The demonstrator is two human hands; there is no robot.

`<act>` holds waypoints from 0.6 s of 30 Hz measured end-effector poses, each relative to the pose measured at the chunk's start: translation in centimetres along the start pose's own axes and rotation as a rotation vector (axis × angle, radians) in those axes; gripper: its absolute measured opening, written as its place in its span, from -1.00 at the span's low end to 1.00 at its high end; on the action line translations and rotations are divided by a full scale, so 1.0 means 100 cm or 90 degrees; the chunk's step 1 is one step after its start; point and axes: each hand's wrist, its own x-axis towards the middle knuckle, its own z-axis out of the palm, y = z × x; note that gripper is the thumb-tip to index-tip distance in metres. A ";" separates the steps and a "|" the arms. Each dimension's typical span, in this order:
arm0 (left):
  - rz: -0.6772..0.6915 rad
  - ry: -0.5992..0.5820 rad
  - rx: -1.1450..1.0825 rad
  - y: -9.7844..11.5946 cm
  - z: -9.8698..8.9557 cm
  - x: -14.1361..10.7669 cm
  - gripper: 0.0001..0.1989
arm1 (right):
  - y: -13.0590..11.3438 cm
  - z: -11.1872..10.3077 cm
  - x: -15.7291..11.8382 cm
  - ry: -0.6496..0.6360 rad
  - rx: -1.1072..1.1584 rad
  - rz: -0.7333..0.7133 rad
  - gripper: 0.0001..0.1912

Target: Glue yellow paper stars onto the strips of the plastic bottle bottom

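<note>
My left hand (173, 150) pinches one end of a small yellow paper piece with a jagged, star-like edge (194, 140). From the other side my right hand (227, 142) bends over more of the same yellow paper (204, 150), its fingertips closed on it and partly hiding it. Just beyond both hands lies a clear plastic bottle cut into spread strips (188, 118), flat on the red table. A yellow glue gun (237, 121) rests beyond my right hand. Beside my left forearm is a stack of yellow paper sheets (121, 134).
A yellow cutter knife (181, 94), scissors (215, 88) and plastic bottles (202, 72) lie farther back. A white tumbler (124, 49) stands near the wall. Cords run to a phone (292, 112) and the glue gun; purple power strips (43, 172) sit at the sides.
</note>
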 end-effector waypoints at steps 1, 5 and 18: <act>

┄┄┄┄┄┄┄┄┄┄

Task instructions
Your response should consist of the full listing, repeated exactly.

Exercise solution
The demonstrator is two human hands; there is no robot.

`<act>` holds waypoints from 0.6 s of 30 Hz measured end-effector poses, each relative to the pose measured at the chunk's start: translation in centimetres along the start pose's own axes and rotation as a rotation vector (axis × angle, radians) in those axes; gripper: its absolute measured opening, written as its place in its span, from -1.00 at the span's low end to 1.00 at its high end; on the action line translations and rotations are divided by a full scale, so 1.0 means 100 cm or 90 degrees; the chunk's step 1 is one step after its start; point and axes: each hand's wrist, its own x-axis towards the middle knuckle, its own z-axis out of the palm, y = z × x; note that gripper is the thumb-tip to index-tip distance in metres. A ";" separates the steps and a "|" the arms. Each dimension's typical span, in this order:
arm0 (left):
  - rz: -0.6772..0.6915 rad
  - ry: -0.5992..0.5820 rad
  - rx: -1.1450..1.0825 rad
  - y: -9.7844..11.5946 cm
  - z: -9.8698..8.9557 cm
  - x: -14.1361..10.7669 cm
  - gripper: 0.0001..0.1989
arm1 (right):
  - y: -13.0590..11.3438 cm
  - z: -11.1872..10.3077 cm
  - x: -15.7291..11.8382 cm
  - ry: -0.6496..0.6360 rad
  - rx: -1.1072..1.1584 rad
  - rz: -0.7333..0.7133 rad
  - gripper: 0.0001..0.1912

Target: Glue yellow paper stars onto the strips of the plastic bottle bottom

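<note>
My left hand (173, 150) pinches one end of a small yellow paper piece with a jagged, star-like edge (194, 140). From the other side my right hand (227, 142) bends over more of the same yellow paper (204, 150), its fingertips closed on it and partly hiding it. Just beyond both hands lies a clear plastic bottle cut into spread strips (188, 118), flat on the red table. A yellow glue gun (237, 121) rests beyond my right hand. Beside my left forearm is a stack of yellow paper sheets (121, 134).
A yellow cutter knife (181, 94), scissors (215, 88) and plastic bottles (202, 72) lie farther back. A white tumbler (124, 49) stands near the wall. Cords run to a phone (292, 112) and the glue gun; purple power strips (43, 172) sit at the sides.
</note>
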 end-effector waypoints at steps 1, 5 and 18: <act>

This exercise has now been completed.